Junto a este nivel de reflexión en el Congreso, en cierto modo “pastoral”, ha habido otro más “ontológico”, sobre la naturaleza del lenguaje cinematográfico y su profunda conexión con los lenguajes de la comunicación de la fe. En esa línea intervinieron el Cardenal Ravasi y Alfonso García Nuño. Ha habido otras muchas contribuciones particulares, por ejemplo, en las comunicaciones, que han ilustrado la potencia del cine para iluminar o al menos poner sobre la mesa aspectos que atañen a las grandes cuestiones de la existencia. Arturo Encinas reflexionó sobre el tratamiento de la fe en el cine de superhéroes, Julio Rodríguez Chico profundizó en la religiosidad del cine de Ermanno Olmi, y Belén Ester hizo lo propio en el cine de Capra, Eva Latonda disertó sobre el modelo de mujer creyente en el cine, y Carlos Aguilera planteó cómo puede ser el ámbito laboral un espacio para la recuperación del “yo”, y lo hizo centrándose en las películas Jobs y Gravity. Por su parte Nicolás Aguilaniedo presentó la película Rebellio. Tres Monjes Rebeldes, realizado por un grupo de universitarios.
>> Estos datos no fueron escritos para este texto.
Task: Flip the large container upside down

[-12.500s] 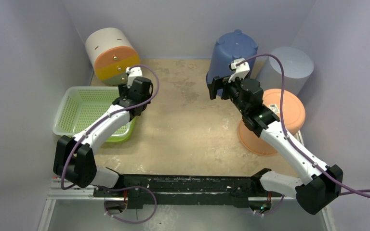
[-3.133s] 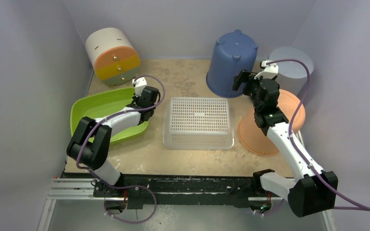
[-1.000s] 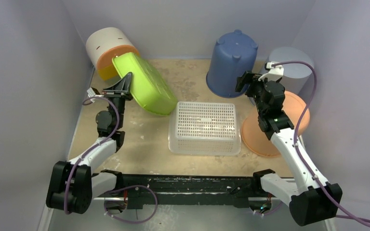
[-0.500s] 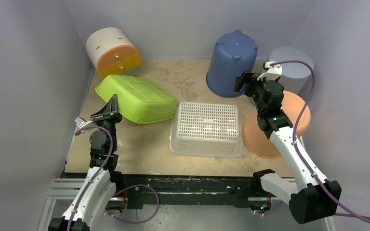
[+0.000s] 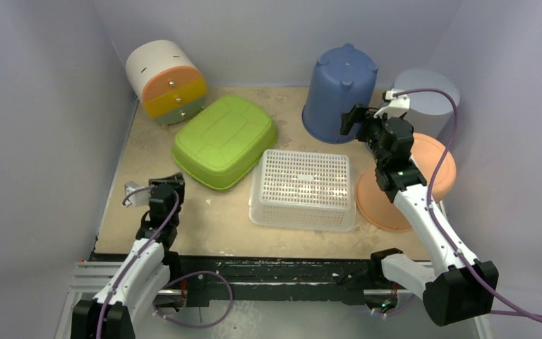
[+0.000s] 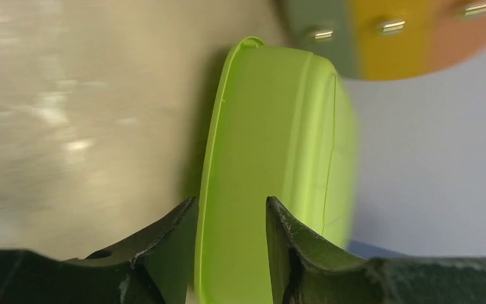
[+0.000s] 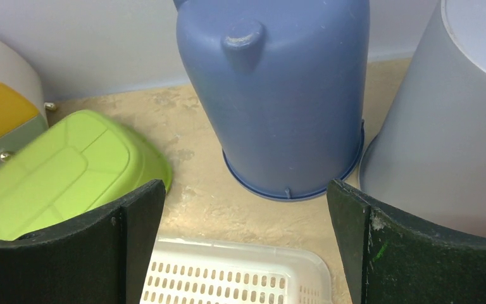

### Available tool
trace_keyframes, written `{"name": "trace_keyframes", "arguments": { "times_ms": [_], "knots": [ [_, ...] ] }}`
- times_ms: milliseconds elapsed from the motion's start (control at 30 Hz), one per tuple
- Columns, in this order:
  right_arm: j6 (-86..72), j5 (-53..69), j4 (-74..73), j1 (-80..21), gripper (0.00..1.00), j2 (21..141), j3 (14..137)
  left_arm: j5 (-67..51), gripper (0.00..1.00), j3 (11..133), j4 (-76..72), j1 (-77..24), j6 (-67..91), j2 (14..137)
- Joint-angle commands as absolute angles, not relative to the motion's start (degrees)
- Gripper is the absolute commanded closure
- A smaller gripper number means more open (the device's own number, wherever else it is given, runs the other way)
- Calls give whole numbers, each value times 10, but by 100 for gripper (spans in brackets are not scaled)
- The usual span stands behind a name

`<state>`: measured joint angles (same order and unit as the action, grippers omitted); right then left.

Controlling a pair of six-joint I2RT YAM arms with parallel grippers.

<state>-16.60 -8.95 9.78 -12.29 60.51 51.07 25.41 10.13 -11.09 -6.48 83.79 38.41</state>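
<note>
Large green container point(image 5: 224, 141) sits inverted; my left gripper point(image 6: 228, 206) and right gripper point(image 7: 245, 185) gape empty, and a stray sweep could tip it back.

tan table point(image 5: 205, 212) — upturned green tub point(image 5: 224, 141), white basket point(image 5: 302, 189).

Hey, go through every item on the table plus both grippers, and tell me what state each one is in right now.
Green plastic tub: upside down, lying flat.
White mesh basket: upside down.
Blue plastic bucket: upside down.
Grey bucket: upside down.
Orange tub: upside down.
Rounded drawer unit: drawers shut.
Left gripper: open, empty.
Right gripper: open, empty.
</note>
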Motion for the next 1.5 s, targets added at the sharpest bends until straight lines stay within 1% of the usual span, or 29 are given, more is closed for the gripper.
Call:
{"name": "trace_keyframes", "arguments": {
  "times_ms": [0, 200, 300, 400, 500, 600, 700, 800, 933, 1067, 1167, 1267, 1467],
  "knots": [
    [-181, -76, 132, -120, 0, 601, 509, 280, 59, 93, 41, -65, 777, 406],
    [-181, -69, 134, -120, 0, 595, 499, 299, 57, 117, 70, -66, 754, 406],
    [-161, -78, 137, -120, 0, 600, 506, 303, 53, 133, 73, -66, 720, 408],
    [-153, -50, 114, -120, 0, 620, 525, 306, 49, 169, 68, -66, 644, 424],
    [-151, -24, 99, -123, 0, 641, 536, 291, 43, 238, 75, -67, 551, 466],
    [-148, -15, 87, -138, 0, 656, 549, 276, 41, 326, 101, -70, 462, 521],
    [-141, -50, 82, -180, 0, 670, 577, 261, 39, 414, 125, -82, 395, 580],
    [-125, -86, 65, -230, 0, 701, 618, 261, 37, 506, 140, -121, 339, 637],
    [-117, -84, 54, -265, 0, 732, 658, 282, 36, 596, 166, -182, 298, 707],
    [-91, -114, 26, -318, 0, 777, 690, 250, 35, 609, 135, -218, 276, 750],
    [-89, -119, 10, -356, 0, 813, 701, 259, 34, 601, 134, -224, 272, 763],
    [-102, -121, 30, -361, 0, 826, 673, 265, 33, 578, 114, -227, 271, 755],
    [-108, -134, 90, -361, 0, 807, 618, 257, 32, 548, 82, -237, 262, 746]
  ]
}}
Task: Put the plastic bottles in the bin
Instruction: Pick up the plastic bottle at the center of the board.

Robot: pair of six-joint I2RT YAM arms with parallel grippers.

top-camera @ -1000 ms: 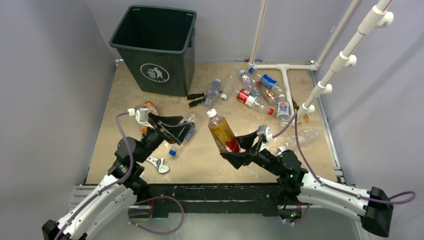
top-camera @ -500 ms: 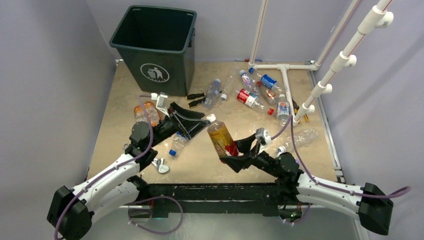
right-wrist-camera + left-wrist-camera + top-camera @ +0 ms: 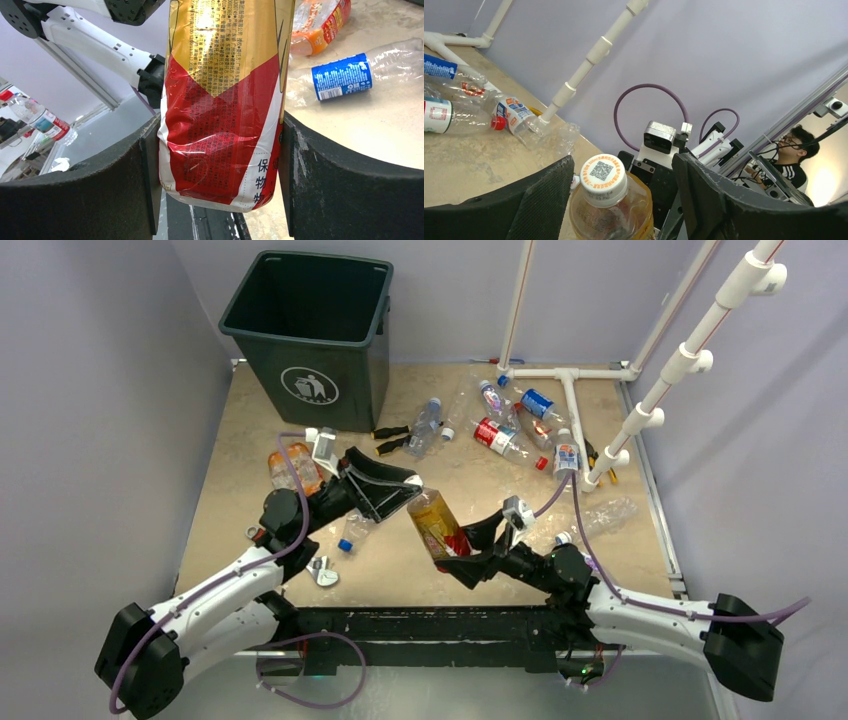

Concluyo refiriéndome a un hecho que relató el Cardenal Ravasi. Comentó que en un encuentro con artistas en el Vaticano, estaban todos charlando a las puertas de la Capilla Sixtina. Fueron entrando y sentándose. Sin que nadie dijera nada, se fueron callando paulatinamente hasta quedar en profundo silencio ante la imponente obra del Juicio Final de Miguel Ángel. El buen cine tiene este poder de hacer silencio en el interior de cada uno de nosotros para que podamos sentir el latido del Misterio que atraviesa toda nuestra realidad. La Iglesia no puede ser otra cosa que aliada de este silencio.